__AVAILABLE DATA__
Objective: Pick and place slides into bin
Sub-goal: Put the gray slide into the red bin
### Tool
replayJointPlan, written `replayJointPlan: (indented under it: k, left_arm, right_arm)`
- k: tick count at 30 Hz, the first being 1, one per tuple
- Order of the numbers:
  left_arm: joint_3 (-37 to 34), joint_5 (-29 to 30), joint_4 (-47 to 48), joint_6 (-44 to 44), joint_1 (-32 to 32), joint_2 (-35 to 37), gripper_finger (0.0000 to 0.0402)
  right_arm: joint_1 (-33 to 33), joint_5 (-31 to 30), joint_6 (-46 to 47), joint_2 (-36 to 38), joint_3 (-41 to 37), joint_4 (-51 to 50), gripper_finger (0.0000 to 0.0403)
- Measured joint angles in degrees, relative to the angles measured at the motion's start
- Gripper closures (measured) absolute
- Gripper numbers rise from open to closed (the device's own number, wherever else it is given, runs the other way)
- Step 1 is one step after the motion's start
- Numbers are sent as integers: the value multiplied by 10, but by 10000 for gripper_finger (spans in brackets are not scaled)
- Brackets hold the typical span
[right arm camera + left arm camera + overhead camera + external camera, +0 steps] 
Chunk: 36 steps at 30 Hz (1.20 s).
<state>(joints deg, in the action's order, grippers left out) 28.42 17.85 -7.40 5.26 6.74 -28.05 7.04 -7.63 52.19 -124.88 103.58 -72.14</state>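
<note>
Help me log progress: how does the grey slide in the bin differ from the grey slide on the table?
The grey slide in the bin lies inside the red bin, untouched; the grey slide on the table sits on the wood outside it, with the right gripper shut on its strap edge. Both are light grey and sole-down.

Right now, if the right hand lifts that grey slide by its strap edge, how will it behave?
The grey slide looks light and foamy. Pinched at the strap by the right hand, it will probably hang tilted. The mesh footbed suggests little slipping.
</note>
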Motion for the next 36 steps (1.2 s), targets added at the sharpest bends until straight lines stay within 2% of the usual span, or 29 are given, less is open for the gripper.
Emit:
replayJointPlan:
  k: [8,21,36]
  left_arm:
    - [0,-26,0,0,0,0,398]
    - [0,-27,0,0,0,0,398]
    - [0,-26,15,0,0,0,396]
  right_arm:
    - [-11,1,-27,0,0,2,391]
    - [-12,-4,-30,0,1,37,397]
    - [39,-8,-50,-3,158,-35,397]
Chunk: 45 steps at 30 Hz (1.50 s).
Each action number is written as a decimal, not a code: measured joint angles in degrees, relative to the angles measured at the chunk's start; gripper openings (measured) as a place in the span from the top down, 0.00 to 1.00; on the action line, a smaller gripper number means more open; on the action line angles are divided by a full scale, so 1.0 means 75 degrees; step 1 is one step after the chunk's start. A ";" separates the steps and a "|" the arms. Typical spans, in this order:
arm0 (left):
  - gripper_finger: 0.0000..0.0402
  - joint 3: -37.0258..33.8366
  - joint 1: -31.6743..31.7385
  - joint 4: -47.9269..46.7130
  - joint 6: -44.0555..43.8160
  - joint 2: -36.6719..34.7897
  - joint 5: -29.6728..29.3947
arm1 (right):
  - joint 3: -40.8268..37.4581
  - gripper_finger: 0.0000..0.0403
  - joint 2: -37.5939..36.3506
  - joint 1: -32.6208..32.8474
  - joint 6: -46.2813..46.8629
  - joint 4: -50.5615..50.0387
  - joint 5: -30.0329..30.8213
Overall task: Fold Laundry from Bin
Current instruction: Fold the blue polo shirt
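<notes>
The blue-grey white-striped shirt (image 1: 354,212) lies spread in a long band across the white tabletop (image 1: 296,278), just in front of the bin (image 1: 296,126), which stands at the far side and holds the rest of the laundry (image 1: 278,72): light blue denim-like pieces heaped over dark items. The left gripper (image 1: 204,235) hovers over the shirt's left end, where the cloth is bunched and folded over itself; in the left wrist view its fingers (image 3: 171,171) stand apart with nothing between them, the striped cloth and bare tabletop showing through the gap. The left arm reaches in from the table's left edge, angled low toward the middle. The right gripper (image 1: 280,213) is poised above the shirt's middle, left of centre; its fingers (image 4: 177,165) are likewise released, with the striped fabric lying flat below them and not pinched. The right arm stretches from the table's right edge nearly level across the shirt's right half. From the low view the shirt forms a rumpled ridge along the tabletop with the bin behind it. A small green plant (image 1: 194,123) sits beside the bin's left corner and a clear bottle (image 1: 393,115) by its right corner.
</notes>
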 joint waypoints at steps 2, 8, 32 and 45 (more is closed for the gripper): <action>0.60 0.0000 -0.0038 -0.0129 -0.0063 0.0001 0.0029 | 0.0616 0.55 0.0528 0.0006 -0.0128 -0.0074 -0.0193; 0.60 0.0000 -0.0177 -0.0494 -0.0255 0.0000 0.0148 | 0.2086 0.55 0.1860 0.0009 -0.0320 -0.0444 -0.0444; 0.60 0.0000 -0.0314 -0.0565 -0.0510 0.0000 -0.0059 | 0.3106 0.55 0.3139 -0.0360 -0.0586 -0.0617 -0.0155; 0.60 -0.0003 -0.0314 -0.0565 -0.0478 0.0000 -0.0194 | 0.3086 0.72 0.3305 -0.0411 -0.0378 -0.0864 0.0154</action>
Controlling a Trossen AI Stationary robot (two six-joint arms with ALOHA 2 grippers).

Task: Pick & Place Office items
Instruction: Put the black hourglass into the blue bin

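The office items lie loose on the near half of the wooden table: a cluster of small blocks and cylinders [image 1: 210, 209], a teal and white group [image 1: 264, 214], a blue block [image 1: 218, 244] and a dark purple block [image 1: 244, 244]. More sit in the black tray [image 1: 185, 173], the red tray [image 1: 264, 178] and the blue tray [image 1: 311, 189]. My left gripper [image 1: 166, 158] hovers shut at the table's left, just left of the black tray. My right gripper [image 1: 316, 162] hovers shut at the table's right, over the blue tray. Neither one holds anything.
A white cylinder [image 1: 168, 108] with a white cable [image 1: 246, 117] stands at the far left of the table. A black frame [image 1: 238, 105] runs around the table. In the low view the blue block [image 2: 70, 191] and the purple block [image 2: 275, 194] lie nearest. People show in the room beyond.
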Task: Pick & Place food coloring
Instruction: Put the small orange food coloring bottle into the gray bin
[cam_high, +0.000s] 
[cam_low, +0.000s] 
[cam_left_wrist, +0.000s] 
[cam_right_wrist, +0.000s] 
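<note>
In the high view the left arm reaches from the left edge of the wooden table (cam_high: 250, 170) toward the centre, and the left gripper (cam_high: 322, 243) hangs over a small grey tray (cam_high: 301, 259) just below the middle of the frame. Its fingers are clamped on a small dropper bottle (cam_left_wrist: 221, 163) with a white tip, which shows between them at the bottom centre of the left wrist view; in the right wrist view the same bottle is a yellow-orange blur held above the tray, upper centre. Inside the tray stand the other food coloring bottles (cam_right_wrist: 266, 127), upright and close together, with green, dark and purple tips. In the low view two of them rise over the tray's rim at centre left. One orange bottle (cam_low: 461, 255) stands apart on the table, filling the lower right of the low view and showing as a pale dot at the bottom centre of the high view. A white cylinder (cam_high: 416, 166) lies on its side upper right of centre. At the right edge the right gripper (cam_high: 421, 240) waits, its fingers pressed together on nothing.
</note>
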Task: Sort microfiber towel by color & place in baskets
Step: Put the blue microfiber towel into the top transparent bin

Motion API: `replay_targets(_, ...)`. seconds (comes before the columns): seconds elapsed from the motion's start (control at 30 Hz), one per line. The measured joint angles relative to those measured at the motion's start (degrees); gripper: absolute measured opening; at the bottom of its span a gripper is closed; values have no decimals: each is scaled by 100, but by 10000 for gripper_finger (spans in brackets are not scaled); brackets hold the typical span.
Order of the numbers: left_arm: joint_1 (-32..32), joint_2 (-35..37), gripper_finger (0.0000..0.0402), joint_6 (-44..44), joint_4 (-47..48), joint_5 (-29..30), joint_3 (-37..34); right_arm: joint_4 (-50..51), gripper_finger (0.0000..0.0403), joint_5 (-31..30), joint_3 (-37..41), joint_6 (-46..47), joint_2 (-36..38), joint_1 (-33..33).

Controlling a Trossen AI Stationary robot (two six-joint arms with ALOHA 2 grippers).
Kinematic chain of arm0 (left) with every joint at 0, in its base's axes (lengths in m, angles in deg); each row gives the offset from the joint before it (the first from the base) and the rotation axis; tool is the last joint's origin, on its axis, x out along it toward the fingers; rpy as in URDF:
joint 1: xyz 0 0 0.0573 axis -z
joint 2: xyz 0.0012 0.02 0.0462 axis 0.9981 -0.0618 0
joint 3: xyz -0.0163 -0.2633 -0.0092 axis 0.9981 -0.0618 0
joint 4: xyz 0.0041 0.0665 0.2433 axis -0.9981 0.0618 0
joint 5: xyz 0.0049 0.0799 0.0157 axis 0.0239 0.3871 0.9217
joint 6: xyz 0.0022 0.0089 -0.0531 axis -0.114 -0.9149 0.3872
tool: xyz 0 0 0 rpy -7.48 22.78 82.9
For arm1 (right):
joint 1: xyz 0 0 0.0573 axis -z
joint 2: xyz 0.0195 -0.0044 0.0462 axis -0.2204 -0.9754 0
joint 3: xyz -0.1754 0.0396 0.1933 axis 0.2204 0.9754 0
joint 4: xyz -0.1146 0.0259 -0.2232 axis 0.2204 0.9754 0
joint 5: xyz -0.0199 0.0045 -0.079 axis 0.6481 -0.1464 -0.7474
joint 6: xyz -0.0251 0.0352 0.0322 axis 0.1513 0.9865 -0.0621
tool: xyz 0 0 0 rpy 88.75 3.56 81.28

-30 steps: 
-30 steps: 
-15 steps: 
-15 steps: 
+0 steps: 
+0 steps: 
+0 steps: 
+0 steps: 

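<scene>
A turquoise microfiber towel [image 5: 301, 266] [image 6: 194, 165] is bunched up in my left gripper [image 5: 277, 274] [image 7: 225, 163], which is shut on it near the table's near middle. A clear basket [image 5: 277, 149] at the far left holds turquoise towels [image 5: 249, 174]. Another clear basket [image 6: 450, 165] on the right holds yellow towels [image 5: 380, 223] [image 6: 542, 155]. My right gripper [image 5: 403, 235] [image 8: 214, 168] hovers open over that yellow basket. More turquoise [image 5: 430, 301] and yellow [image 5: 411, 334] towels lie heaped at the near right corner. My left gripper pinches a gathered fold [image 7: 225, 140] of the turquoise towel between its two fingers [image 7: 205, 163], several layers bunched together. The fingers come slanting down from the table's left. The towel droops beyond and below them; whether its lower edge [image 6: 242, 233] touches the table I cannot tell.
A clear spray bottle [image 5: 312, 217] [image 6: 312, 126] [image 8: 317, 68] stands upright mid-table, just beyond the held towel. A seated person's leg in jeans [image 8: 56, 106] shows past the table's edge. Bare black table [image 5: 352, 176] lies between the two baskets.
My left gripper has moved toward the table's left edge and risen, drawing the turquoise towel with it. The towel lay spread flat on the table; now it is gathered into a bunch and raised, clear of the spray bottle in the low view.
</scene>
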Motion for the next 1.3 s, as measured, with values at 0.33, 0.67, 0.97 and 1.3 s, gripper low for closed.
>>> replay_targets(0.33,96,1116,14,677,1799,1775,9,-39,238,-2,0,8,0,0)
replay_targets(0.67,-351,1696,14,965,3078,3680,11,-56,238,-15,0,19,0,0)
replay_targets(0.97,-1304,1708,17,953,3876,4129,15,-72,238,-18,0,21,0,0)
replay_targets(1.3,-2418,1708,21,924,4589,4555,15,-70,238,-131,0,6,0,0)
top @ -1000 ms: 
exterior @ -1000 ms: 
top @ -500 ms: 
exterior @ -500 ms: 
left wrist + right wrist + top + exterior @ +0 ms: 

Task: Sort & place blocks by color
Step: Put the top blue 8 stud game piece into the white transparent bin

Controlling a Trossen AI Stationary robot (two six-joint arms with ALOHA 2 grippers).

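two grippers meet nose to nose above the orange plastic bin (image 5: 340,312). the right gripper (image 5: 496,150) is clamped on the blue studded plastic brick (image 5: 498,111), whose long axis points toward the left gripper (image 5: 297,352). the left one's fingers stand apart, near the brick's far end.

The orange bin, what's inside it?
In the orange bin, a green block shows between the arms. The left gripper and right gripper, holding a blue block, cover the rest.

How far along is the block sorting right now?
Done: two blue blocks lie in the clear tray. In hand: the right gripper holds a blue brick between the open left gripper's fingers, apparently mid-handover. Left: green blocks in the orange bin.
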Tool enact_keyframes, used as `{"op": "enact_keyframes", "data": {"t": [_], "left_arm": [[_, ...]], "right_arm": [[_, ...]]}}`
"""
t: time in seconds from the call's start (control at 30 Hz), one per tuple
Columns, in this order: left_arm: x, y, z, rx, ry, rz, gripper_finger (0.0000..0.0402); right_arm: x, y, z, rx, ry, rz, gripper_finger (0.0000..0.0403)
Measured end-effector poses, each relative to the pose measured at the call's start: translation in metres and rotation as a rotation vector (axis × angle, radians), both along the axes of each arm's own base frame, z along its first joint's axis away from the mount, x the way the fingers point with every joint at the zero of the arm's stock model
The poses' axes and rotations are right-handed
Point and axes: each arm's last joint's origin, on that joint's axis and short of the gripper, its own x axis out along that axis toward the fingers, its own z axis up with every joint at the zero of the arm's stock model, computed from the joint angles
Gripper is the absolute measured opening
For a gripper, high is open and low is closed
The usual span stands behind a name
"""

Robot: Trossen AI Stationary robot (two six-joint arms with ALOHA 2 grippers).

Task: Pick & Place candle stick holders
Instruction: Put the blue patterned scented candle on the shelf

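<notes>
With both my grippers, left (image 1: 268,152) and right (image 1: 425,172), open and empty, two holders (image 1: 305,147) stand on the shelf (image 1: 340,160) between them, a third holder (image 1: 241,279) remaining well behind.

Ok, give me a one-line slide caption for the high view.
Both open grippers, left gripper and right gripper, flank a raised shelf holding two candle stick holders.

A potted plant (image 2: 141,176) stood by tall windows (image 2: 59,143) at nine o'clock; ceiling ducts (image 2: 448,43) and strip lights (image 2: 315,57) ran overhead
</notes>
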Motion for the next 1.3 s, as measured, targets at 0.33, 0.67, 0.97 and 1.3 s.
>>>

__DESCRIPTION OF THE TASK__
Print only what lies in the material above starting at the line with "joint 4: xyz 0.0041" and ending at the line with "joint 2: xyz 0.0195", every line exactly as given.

__RESPONSE AREA__
joint 4: xyz 0.0041 0.0665 0.2433 axis -0.9981 0.0618 0
joint 5: xyz 0.0049 0.0799 0.0157 axis 0.0239 0.3871 0.9217
joint 6: xyz 0.0022 0.0089 -0.0531 axis -0.114 -0.9149 0.3872
tool: xyz 0 0 0 rpy -7.48 22.78 82.9
For arm1 (right):
joint 1: xyz 0 0 0.0573 axis -z
joint 2: xyz 0.0195 -0.0044 0.0462 axis -0.2204 -0.9754 0

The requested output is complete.